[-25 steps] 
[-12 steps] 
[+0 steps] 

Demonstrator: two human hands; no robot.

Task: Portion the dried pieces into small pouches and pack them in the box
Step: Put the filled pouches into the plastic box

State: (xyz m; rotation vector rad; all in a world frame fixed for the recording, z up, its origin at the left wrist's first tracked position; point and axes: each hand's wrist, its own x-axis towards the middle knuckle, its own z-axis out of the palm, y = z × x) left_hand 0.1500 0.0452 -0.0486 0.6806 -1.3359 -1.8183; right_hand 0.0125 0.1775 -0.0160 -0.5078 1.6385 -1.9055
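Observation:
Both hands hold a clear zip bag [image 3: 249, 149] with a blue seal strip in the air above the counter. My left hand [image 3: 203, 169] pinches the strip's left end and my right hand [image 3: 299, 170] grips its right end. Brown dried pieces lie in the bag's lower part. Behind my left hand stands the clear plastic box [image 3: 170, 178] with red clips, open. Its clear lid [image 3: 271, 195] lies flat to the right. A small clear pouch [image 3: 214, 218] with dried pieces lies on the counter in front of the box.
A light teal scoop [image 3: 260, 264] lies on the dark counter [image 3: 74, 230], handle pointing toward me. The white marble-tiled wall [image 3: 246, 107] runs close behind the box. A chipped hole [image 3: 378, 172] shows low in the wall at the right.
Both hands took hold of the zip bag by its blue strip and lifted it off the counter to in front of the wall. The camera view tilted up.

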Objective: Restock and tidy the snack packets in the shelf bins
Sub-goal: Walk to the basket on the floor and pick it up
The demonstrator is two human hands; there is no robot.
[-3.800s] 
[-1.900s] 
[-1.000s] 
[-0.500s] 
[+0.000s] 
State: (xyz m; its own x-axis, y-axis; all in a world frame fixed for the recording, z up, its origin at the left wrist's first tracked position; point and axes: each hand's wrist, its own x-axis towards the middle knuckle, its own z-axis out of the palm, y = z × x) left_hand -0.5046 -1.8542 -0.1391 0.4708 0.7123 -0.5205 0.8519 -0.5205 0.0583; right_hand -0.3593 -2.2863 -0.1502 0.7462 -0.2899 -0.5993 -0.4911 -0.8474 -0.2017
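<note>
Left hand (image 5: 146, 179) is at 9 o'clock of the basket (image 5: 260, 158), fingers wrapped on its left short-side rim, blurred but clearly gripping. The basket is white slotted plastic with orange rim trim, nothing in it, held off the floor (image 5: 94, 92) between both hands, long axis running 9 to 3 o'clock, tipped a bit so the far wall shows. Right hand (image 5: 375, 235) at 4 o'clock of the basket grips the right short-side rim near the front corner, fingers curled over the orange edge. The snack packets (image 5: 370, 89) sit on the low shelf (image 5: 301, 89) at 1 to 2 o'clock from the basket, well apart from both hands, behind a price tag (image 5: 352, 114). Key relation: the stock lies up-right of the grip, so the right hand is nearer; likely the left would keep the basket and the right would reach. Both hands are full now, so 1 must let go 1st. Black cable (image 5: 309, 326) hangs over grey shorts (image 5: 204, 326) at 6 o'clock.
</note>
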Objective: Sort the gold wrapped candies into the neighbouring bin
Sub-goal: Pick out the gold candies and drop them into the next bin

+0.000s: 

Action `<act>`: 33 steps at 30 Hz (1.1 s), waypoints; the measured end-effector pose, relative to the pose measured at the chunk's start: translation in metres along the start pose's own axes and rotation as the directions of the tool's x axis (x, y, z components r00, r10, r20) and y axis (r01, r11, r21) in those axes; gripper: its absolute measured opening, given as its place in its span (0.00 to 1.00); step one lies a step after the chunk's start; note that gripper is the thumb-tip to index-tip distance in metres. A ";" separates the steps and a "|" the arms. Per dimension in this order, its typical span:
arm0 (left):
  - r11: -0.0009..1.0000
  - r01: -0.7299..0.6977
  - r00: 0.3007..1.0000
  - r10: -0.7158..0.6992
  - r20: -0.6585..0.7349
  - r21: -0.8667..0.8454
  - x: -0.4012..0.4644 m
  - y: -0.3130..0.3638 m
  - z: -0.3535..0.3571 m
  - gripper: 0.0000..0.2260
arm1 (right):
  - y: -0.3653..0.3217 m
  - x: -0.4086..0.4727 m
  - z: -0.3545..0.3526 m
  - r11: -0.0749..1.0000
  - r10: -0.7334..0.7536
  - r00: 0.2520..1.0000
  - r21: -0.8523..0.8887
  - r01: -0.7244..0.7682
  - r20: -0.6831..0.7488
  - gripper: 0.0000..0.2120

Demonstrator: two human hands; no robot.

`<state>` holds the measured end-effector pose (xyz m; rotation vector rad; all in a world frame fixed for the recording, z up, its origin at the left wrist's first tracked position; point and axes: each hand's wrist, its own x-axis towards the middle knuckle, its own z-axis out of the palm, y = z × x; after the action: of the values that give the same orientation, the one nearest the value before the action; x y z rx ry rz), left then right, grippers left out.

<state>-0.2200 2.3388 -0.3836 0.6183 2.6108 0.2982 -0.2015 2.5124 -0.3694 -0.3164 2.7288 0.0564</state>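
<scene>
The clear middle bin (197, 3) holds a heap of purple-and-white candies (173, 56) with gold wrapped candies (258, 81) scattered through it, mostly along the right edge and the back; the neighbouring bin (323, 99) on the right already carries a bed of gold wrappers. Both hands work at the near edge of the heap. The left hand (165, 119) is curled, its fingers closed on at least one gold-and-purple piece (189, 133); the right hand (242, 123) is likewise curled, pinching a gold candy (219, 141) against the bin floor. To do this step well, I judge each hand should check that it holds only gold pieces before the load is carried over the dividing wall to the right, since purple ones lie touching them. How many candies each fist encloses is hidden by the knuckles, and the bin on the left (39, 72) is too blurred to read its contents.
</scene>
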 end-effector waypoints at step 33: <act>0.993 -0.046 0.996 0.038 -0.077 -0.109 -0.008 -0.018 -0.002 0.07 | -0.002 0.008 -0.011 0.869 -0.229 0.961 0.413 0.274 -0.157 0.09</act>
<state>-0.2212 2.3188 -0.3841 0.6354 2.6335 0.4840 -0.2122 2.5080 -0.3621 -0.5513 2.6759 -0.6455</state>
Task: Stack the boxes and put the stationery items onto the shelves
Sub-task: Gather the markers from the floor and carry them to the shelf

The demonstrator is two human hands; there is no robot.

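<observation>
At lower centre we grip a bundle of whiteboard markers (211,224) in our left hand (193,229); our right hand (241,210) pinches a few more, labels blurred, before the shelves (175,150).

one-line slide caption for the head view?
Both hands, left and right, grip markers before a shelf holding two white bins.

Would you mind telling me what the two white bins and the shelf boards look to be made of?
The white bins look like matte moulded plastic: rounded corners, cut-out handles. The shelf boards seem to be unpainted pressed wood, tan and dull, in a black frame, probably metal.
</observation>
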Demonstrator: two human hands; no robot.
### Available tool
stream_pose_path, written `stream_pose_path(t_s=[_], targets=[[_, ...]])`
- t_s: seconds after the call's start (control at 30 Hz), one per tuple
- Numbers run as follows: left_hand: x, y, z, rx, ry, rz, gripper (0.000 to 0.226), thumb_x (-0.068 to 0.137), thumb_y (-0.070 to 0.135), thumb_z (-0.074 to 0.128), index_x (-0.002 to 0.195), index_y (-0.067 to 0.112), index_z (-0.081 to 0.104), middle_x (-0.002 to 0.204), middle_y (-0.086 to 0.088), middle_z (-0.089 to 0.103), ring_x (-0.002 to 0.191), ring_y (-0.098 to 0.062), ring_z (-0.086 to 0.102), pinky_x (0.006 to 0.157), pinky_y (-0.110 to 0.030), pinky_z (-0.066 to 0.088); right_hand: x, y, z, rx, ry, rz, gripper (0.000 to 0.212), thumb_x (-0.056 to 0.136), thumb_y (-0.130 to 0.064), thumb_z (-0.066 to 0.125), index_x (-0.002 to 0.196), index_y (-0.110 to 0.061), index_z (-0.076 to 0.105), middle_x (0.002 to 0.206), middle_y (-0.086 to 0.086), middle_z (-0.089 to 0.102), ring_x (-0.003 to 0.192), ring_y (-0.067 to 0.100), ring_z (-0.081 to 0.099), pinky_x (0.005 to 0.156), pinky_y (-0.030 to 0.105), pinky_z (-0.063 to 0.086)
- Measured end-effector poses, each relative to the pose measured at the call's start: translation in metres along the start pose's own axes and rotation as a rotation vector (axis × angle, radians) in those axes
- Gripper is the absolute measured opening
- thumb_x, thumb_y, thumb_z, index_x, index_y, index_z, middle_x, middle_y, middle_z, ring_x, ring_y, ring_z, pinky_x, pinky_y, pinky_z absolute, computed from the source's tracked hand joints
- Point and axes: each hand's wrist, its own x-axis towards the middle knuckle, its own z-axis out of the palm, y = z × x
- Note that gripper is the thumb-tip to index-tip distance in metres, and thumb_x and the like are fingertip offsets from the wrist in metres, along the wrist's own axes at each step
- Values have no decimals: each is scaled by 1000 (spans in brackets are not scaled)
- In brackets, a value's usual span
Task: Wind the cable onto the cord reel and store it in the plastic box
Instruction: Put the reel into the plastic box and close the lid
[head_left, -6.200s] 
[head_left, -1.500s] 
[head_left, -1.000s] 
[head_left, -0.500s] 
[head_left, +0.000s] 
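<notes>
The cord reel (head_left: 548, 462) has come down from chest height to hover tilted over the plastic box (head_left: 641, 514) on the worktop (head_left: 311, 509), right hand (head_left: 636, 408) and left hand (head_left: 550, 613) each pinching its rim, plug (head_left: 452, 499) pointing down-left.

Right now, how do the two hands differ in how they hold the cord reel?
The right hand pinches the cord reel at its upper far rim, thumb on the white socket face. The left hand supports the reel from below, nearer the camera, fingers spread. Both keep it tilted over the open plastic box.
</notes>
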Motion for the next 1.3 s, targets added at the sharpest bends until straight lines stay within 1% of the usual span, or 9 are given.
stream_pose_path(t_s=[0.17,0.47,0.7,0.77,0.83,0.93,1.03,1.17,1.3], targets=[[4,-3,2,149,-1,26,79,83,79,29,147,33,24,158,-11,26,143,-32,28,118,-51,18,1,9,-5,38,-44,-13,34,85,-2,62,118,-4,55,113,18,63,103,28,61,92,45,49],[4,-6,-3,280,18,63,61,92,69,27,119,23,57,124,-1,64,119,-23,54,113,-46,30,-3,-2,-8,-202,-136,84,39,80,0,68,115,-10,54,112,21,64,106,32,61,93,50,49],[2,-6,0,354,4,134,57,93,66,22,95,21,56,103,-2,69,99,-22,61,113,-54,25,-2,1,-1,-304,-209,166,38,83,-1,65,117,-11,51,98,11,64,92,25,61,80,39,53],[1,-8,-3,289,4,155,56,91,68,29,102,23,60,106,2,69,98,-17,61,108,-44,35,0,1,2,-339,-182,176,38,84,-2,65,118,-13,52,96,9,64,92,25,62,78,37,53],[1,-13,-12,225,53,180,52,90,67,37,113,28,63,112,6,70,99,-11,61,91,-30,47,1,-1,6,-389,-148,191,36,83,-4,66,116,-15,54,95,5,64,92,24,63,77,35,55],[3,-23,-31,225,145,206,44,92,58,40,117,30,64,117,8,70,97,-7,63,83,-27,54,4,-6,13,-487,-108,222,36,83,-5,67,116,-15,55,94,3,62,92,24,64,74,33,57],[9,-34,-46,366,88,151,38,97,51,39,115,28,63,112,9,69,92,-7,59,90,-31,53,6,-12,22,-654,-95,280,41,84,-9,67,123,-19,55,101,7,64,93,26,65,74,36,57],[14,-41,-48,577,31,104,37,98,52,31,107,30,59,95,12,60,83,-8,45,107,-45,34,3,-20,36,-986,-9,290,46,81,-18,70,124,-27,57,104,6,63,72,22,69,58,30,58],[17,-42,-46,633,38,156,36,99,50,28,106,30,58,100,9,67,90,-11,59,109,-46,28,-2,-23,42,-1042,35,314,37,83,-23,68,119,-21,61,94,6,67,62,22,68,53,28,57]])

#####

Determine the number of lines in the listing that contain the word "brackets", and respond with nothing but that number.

2